Ha transcurrido un mes desde mi último Martini en el bar del hotel Overlook. Una gripe de caballo y unas jaquecas insoportables me han retenido en la cama durante más tiempo del que hubiera deseado. Luego está la historia de cómo mis vaqueros favoritos quedaron inservibles después de una fiesta, pero esa es una historia para otra ocasión. Mi baja temporal me ha permitido rondar incontables ideas para contar a mi camarero Lloyd. La de hoy, polémica cuanto menos. «Uno cargado, Lloyd. Y póngase cómodo». «Había sentido su ausencia, joven. Cuénteme.» «Hablemos de cómo Spielberg se ha convertido en un dinosaurio en su propia industria». «Viene usted fuerte, como su bebida.»
Hace unos pocos días me sacudían unas declaraciones del director Steven Spielberg, en las que afirmaba que «un buen telefilme se merece un Emmy, no un Oscar». A continuación, alertó que «Netflix está haciendo un daño considerable al cine».

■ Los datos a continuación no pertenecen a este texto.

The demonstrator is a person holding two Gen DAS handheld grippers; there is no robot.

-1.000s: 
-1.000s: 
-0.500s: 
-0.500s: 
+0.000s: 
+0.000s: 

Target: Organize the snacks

Este Martini con Liria, lejos de ser una especie de carta respuesta al autor de grandes obras maestras como Jaws, E.T o La Lista de Schindler o de parecer un perro rabioso escupiendo espuma por la boca, simboliza una reflexión que desde hace tiempo rondaba mi cabeza pero no se había materializado hasta ciertas palabras similares de James Cameron o estas oficiales de Steven Spielberg.
Seré directo: el cine, como tal, como la experiencia de asistir a una sala, está muriendo. Se desangra lentamente, muy lentamente, pero lo hace. Y hasta ahora, no he sido capaz de atisbar una luz de esperanza para el arte al que más amor profeso en este mundo. La industria de Hollywood se está convirtiendo en una élite de dinosaurios (al más puro estilo Parque Jurásico), anclados en una época y concepción del cine tan arcaicos que son objeto de recolecta de Indiana Jones. Existe un hándicap instalado casi sistemáticamente en todas las grandes mentes del sector, según el cual la solución al alza y éxito de las plataformas digitales es sentarse en un sillón de cuero con una bata y pipa a rezongar sobre los tiempos dorados y cómo los valores morales de los jóvenes se devalúan. ¿Una estrategia práctica? Ni es planteada. Los estudios de Los Ángeles se asimilan hoy día más a un geriátrico que a aquella maquinaria de fantasía y dólares que era hace treinta años.
Netflix y el resto de plataformas cuentan con un talón de Aquiles, una kryptonita, un punto débil: no es una experiencia excitante ni especial. Sentarse en un sillón con un mando o deslizando una pantalla cuenta con la misma emoción que una carrera de caracoles. A ello hay que añadir que ningún hogar común del planeta cuenta con la infraestructura de imagen y sonido que un cine. Ninguna. Ni el mejor de los proyectores de mercado doméstico se compara con el del cine, el equipo de sonido que provoca que tu butaca retumbe no es ni un 20% de lo que alcanza tu Home Cinema.
Además, un halo especial inunda la experiencia de asistir al cine. Quedar con tus amigas, amigos, familia o pareja. Acordar una película, una hora, un lugar. Prepararse para la velada: esa salida al cine suele ir ligada a una salida de copas después o una comida en cualquier sitio. Elegir tu butaca, sentarte y estar acompañado de cien personas más, dispuestas a vivir durante dos horas una misma historia de la que saldrán con cien conclusiones y sensaciones diferentes. Ustedes dirán: «pero Liria, es que Netflix es más cómodo». Sin duda, su enorme ventaja es esa, pero dime… ¿es acaso mejor?
Este factor, el del cine como experiencia, como velada agradable, como elemento indispensable de ocio en nuestras vidas, es una ventaja que la industria actual, repleta de fósiles, no contempla como fortaleza a explotar. ¿Que la gente no asiste al cine? ¿Cómo se explica entonces que un día del espectador, un día especial en el que la entrada se rebaja a los 3 euros, las salas estén llenas hasta la bandera? ¿Es un problema de los productos sustitutivos o quizás debamos atraer al espectador de nuevo con precios asequibles y vendiendo la experiencia como única e inigualable? Las plataformas digitales no son más que una china en el zapato. Solo hace falta pararse, retirarla y seguir andando. Pero el inmovilismo instalado en esas viejas glorias del entretenimiento (ayer Cameron, hoy Spielberg, mañana quién sabe) impide que el cine vuelva, de nuevo, a brillar con tiburones, terminators, mafiosos y guerras de las galaxias.